Remove unused optional parameter from _yk_piv_ctrl

CHANGELOG.md

@@ -9,16 +9,16 @@ and this project adheres to [Semantic Versioning][semver].
 
 ### Added
 
+- Remove unused optional parameter from _yk_piv_ctrl ([572])
 - Implement full partial update.
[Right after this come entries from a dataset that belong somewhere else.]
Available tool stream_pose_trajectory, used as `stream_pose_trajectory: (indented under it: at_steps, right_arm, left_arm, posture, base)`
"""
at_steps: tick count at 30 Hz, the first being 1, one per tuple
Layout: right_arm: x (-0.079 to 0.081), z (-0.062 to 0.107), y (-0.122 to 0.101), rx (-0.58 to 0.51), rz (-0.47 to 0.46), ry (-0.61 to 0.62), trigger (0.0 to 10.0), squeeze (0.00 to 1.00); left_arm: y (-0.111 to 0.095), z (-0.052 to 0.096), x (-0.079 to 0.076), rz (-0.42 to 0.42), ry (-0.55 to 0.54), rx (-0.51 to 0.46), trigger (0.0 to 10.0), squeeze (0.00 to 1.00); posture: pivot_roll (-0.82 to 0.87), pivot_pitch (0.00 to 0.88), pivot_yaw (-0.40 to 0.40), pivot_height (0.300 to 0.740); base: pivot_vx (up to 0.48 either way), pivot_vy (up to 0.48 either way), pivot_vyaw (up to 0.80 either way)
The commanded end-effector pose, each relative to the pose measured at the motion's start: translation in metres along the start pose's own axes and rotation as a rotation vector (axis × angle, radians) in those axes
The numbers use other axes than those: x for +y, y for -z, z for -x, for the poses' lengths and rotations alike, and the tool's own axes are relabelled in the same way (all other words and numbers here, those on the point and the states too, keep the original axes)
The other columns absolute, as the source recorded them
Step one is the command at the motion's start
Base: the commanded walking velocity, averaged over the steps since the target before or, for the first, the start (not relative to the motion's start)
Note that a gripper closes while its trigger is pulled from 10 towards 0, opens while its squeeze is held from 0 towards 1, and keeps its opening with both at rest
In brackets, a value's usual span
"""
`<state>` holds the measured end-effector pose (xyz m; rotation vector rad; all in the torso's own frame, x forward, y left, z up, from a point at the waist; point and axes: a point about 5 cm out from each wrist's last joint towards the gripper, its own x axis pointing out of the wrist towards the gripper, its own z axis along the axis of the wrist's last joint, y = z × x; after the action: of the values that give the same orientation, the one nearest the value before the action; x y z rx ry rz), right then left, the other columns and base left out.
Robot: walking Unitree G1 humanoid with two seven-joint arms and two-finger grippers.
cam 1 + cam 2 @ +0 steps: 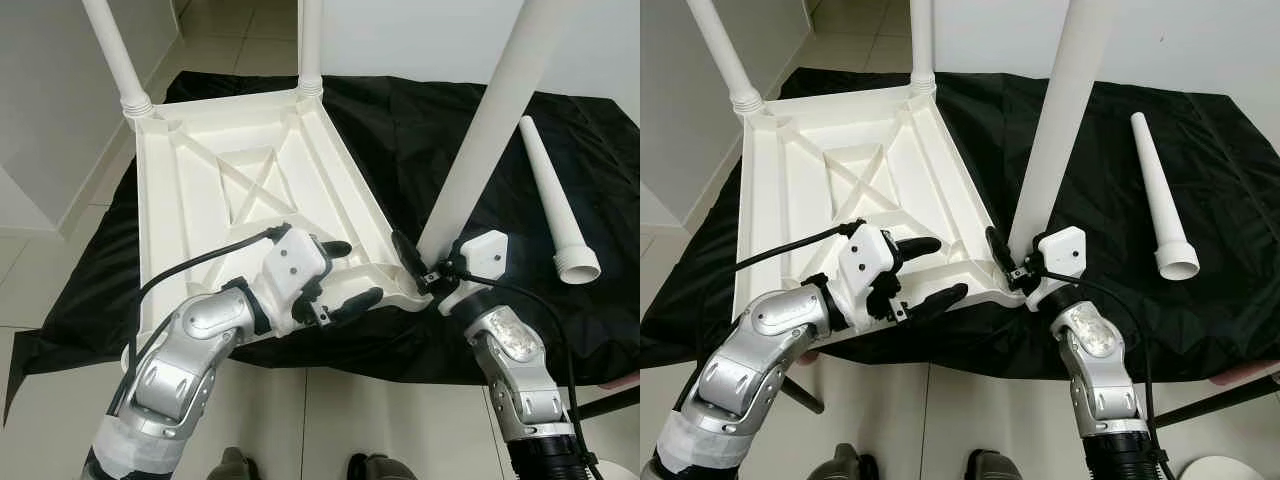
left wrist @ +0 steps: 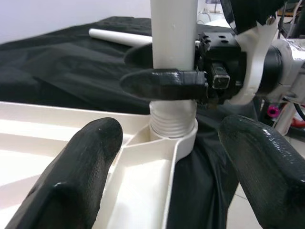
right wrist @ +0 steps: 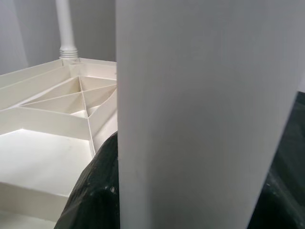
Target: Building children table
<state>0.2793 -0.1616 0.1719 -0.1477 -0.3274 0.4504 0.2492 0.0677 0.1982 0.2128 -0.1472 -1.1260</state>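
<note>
Two end effectors work at the near right corner of the upturned white tabletop, centre of the frame, lying on a black cloth spread on the tiled floor. Right end effector reaches in from lower right, forearm angled up, clenched on the white leg just above its threaded base; leg stands tilted in the corner socket. Left end effector comes from lower left, elbow bent, fingers spread apart, released, straddling the tabletop's near rim just beside that socket, gripping nothing. Two more legs stand screwed in at the far corners, upper left and top centre. One loose leg lies flat on the cloth at right, well apart from the tabletop, wide end toward the robot. Shoe tips at bottom edge
</note>
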Motion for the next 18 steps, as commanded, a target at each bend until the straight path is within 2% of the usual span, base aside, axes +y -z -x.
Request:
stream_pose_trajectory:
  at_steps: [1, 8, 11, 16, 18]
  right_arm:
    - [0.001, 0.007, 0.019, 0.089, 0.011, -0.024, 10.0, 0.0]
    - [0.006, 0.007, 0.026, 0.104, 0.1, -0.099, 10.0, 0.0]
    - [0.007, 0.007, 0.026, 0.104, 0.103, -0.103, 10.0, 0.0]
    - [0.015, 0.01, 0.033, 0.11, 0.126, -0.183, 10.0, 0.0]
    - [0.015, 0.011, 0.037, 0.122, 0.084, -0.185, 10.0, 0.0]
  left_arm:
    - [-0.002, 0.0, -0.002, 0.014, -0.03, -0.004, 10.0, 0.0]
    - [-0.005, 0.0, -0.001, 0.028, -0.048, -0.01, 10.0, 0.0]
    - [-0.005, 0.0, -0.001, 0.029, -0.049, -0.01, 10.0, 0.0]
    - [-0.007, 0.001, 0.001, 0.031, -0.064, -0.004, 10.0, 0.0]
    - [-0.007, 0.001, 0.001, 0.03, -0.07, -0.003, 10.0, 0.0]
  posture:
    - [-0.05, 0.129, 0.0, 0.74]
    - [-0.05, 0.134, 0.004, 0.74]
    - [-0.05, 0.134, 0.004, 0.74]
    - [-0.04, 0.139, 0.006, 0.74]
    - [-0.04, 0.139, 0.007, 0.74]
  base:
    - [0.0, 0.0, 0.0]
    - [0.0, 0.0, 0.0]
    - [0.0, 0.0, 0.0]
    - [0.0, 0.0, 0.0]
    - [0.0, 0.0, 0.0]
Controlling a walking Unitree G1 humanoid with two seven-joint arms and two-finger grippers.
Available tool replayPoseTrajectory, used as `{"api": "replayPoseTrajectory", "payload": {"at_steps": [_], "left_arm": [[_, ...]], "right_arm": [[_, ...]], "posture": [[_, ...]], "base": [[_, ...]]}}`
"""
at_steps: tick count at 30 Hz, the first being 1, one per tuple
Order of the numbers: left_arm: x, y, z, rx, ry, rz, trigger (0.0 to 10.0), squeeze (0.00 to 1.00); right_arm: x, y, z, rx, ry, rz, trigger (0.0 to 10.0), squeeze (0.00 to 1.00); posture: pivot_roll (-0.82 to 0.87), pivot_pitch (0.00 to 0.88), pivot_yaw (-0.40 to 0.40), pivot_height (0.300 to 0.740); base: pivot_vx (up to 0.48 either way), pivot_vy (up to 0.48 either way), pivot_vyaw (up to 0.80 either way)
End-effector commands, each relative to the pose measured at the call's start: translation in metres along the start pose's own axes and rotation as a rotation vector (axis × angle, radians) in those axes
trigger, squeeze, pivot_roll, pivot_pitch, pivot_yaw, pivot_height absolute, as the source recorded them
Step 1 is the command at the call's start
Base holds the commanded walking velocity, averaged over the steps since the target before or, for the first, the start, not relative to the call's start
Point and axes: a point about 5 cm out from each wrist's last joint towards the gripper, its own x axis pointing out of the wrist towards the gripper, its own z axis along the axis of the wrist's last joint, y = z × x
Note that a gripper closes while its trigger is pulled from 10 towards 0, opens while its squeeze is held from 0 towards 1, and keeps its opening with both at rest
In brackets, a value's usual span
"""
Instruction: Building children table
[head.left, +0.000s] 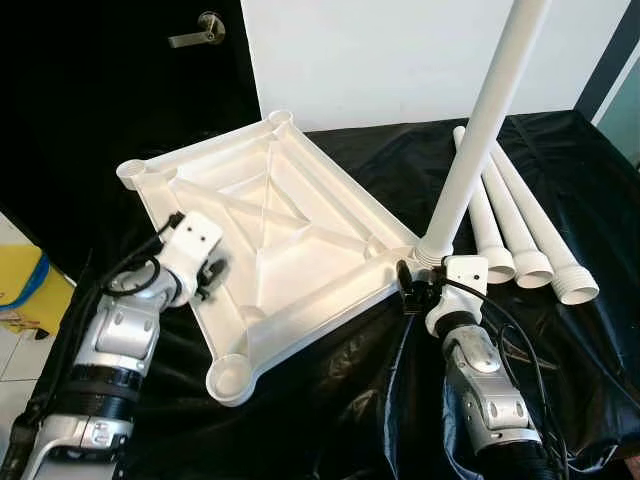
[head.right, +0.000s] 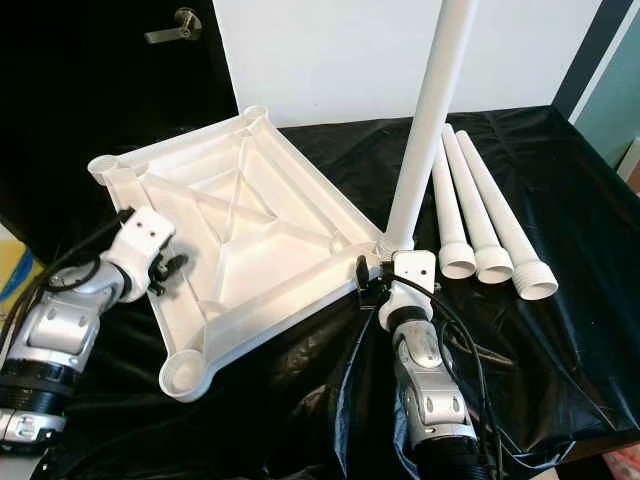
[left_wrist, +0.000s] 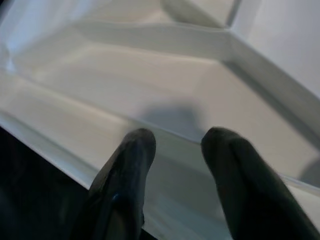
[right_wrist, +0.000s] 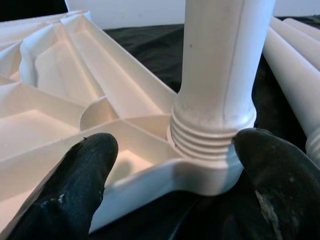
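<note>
Upright, 1 leg (head.left: 487, 120) sits in the tabletop's (head.left: 262, 235) corner socket (right_wrist: 200, 165).

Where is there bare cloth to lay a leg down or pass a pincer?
Bare black cloth lies right of the three loose legs, and more in front of the tabletop, between the arms. It is crowded at the near corner: the standing leg sits in its socket with the open right pincer around it.
</note>
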Motion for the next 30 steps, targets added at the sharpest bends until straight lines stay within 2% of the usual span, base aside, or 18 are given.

Store last validated commit per repo ([559)])
 
 ### Changed
 
 ### Fixed
 
-
+[572]: https://github.com/openlawlibrary/taf/pull/572
 [559]: https://github.com/openlawlibrary/taf/pull/558
 
-
 ## [0.32.4]
 
 ### Added
@@ -53,7 +53,6 @@ and this project adheres to [Semantic Versioning][semver].
 
 ### Fixed
 
-
 [564]: https://github.com/openlawlibrary/taf/pull/564
 
 ## [0.32.1] - 11/01/2024

setup.py

@@ -33,7 +33,7 @@
     "jinja2==3.1.*",
 ]
 
-yubikey_require = ["yubikey-manager==5.1.*"]
+yubikey_require = ["yubikey-manager==5.5.*"]
 
 
 kwargs = {

taf/api/yubikey.py

@@ -161,7 +161,7 @@ def setup_signing_yubikey(
     on_exceptions=TAFError,
     reraise=True,
 )
-def setup_test_yubikey(key_path: str) -> None:
+def setup_test_yubikey(key_path: str, key_size: Optional[int] = 2048) -> None:
     """
     Reset the inserted yubikey, set default pin and copy the specified key
     to it.
@@ -183,7 +183,7 @@ def setup_test_yubikey(key_path: str) -> None:
     print(f"Importing RSA private key from {key_path} to Yubikey...")
     pin = yk.DEFAULT_PIN
 
-    pub_key = yk.setup(pin, "Test Yubikey", private_key_pem=key_pem)
+    pub_key = yk.setup(pin, "Test Yubikey", private_key_pem=key_pem, key_size=key_size)
     print("\nPrivate key successfully imported.\n")
     print("\nPublic key (PEM): \n{}".format(pub_key.decode("utf-8")))
     print("Pin: {}\n".format(pin))

taf/repository_tool.py

@@ -155,7 +155,7 @@ def _check_key_and_get_pin(expected_key_id):
             inserted_key = yk.get_piv_public_key_tuf()
             if expected_key_id != inserted_key["keyid"]:
                 return None
-            serial_num = yk.get_serial_num(inserted_key)
+            serial_num = yk.get_serial_num()
             pin = yk.get_key_pin(serial_num)
             if pin is None:
                 pin = yk.get_and_validate_pin(name)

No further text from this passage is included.